The energy drinks category almost reached $7 billion in sales in 2011, having increased 15.7 per cent from the year prior, according to data from SymphonyIRI.
And yet, Coke has failed to really cash in. It has tried for years to get a big piece of the energy drink pie, and nothing has worked.
Red Bull dominates the energy drink market with $2.3 billion in sales. Monster is the closest competitor at $1.2 billion, with Rockstar a distant third at around $750 million. The rest of the industry is packed with smaller brands like Amp and Doubleshot.
Coke’s energy drink is called Full Throttle, a brand it debuted in 2004 and tried to cultivate on its own. It’s only at about $100 million in sales now. Coke also acquired NOS in 2007 when it bought Fuze Beverages, but none of the energy drinks in its portfolio are in the same league as the big three. Red Bull and its brand have proved far too strong.

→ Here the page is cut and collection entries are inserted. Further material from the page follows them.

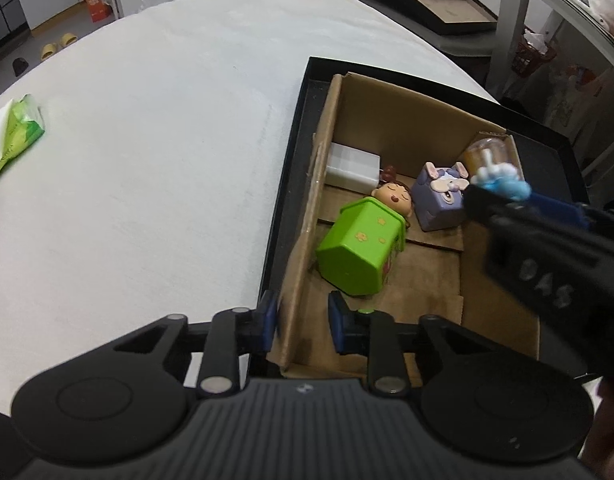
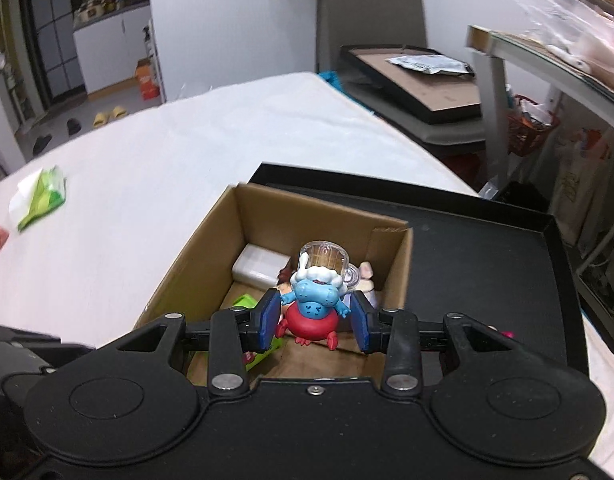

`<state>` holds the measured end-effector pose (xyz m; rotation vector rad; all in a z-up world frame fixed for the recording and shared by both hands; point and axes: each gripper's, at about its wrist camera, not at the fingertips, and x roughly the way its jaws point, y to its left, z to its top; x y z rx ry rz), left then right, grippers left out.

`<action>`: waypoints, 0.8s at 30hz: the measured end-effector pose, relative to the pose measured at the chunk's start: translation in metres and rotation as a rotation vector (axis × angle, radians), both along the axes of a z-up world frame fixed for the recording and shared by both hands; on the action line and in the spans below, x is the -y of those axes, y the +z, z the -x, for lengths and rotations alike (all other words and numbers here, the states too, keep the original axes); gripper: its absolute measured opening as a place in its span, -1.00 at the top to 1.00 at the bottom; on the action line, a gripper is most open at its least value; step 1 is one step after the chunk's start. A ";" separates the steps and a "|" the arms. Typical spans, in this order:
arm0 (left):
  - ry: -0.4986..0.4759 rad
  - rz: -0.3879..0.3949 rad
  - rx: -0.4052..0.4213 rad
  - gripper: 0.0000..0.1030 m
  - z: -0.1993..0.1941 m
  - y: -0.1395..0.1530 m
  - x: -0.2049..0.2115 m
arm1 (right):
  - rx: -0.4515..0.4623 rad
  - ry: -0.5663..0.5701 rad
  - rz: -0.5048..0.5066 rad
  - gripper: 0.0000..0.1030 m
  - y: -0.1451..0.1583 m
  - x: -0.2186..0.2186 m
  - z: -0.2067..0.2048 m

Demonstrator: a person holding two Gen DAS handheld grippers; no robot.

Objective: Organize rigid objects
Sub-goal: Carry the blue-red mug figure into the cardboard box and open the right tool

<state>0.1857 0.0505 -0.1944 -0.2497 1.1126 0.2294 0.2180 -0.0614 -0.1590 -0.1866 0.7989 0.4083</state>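
An open cardboard box [image 1: 391, 120] sits in a black tray [image 1: 303, 120] on the white table. Inside lie a white block [image 1: 353, 168], a green figure with a doll head [image 1: 363, 240] and a purple bunny cube [image 1: 441, 196]. My left gripper [image 1: 303, 318] straddles the box's near left wall, one finger outside and one inside, shut on it. My right gripper [image 2: 315, 316] is shut on a blue hippo toy [image 2: 315, 300] with a red ring and a clear mug on its head. It hangs over the box interior. In the left wrist view that toy [image 1: 501, 182] hovers above the far right corner.
A green tissue pack [image 1: 17, 136] lies far left on the white table [image 1: 167, 140]. The tray's bare black floor [image 2: 487, 272] stretches right of the box. Beyond the table's far edge stand a chair with a flat carton [image 2: 423, 80] and a shelf unit.
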 end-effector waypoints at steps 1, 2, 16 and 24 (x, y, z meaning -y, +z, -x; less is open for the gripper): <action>0.002 -0.003 0.002 0.62 0.000 0.000 -0.001 | -0.007 0.001 0.004 0.27 -0.002 -0.001 -0.001; 0.006 -0.004 0.001 0.67 0.001 -0.001 -0.002 | -0.011 0.004 0.014 0.27 -0.004 -0.003 -0.001; 0.030 0.064 -0.001 0.75 0.002 -0.004 -0.017 | -0.003 -0.030 0.115 0.13 -0.020 -0.008 -0.010; 0.026 0.058 -0.019 0.74 0.000 0.003 -0.015 | 0.014 -0.052 0.056 0.11 -0.009 0.005 -0.010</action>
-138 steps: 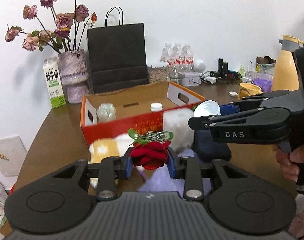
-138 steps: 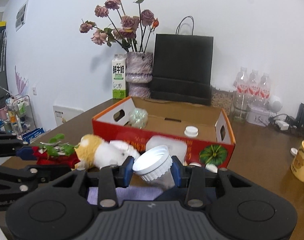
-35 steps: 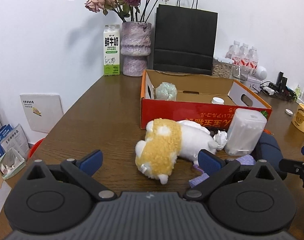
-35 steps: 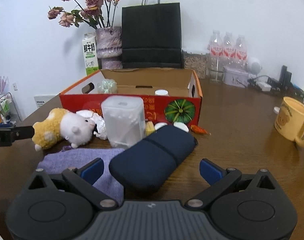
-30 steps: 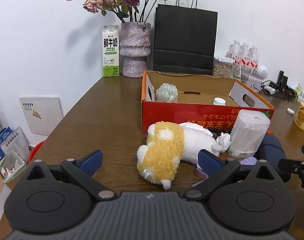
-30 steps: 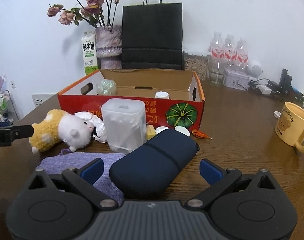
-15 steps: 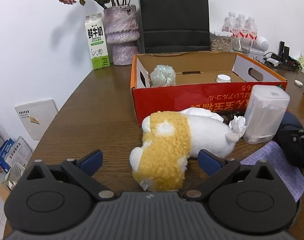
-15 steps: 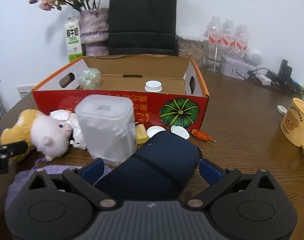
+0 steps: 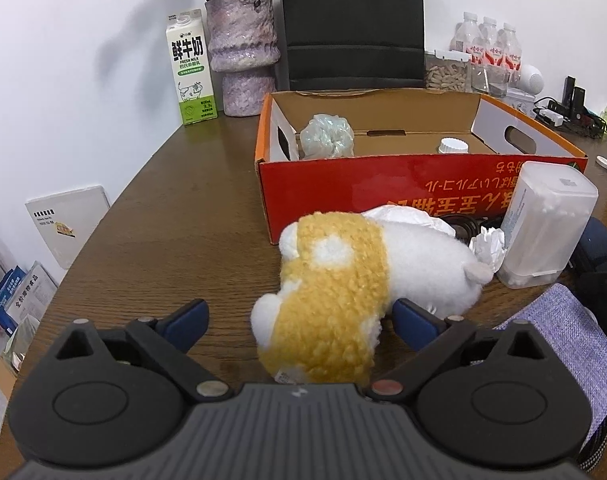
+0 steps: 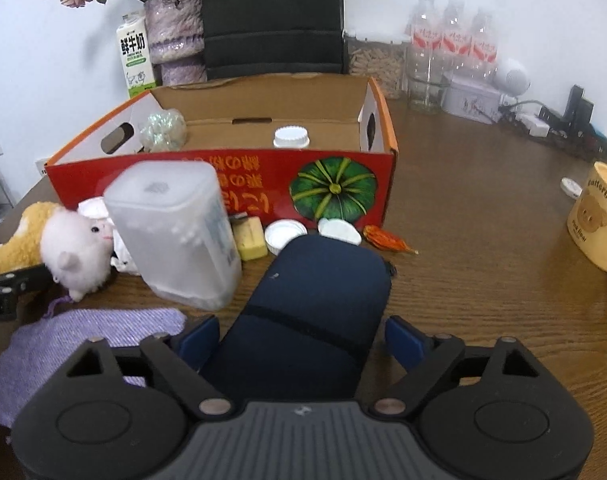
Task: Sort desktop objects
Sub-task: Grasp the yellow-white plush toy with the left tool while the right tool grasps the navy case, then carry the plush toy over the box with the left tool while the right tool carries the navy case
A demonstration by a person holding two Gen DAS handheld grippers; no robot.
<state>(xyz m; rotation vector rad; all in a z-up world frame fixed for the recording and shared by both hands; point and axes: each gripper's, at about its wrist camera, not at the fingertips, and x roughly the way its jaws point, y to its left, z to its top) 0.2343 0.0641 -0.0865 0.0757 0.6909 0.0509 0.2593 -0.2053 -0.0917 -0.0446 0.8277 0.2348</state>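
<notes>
A yellow and white plush toy lies on the brown table in front of the red cardboard box. My left gripper is open, its jaws on either side of the toy's yellow end. A dark blue pouch lies in front of the box. My right gripper is open, its jaws on either side of the pouch. A clear plastic container stands left of the pouch. A purple cloth lies at the lower left. The box holds a crumpled plastic ball and a white-capped bottle.
Bottle caps, a yellow block and a red chilli lie by the box front. A yellow mug stands at the right. A milk carton, vase, black bag and water bottles line the back wall.
Both grippers let go of the rose and white lid earlier. Over the last second both moved forward and down: the left now straddles the plush toy, the right straddles the blue pouch.
</notes>
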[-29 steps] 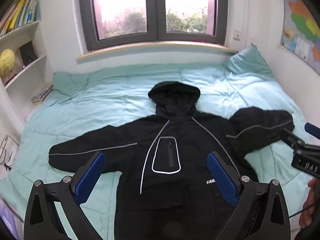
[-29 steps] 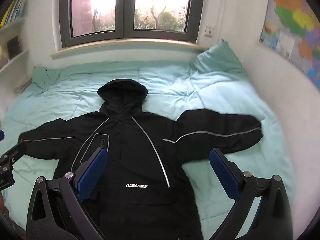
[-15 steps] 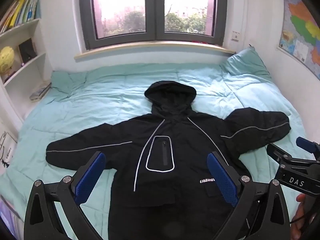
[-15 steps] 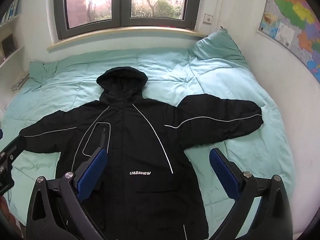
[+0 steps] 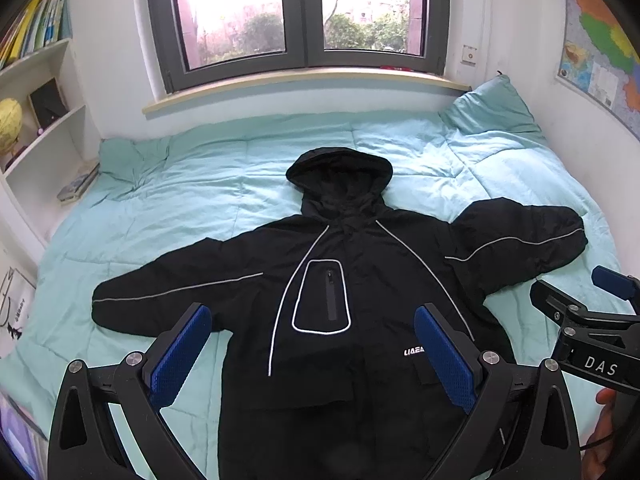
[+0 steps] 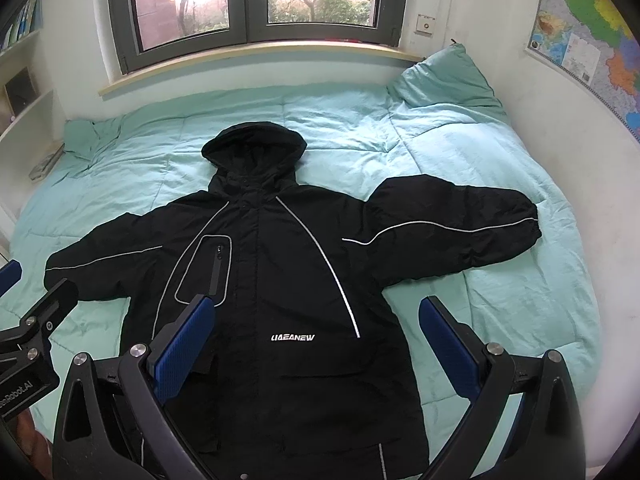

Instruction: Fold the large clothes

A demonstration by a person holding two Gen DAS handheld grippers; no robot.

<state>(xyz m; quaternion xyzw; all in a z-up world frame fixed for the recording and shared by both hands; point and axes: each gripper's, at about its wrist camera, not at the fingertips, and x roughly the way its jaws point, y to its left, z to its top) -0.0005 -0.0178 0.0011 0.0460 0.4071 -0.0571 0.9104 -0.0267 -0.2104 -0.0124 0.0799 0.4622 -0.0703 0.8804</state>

Coke CEO Muhtar Kent told the WSJ that he’s “very happy” with the current status of its energy drink brands, so they’re likely viable businesses that are making some money.
Still, it will be admitting defeat if it goes through with this acquisition, but after eight years of Full Throttle mediocrity, it’s about time that it did. On the other end, perhaps an acquisition like this will finally present dominant Red Bull with something to worry about.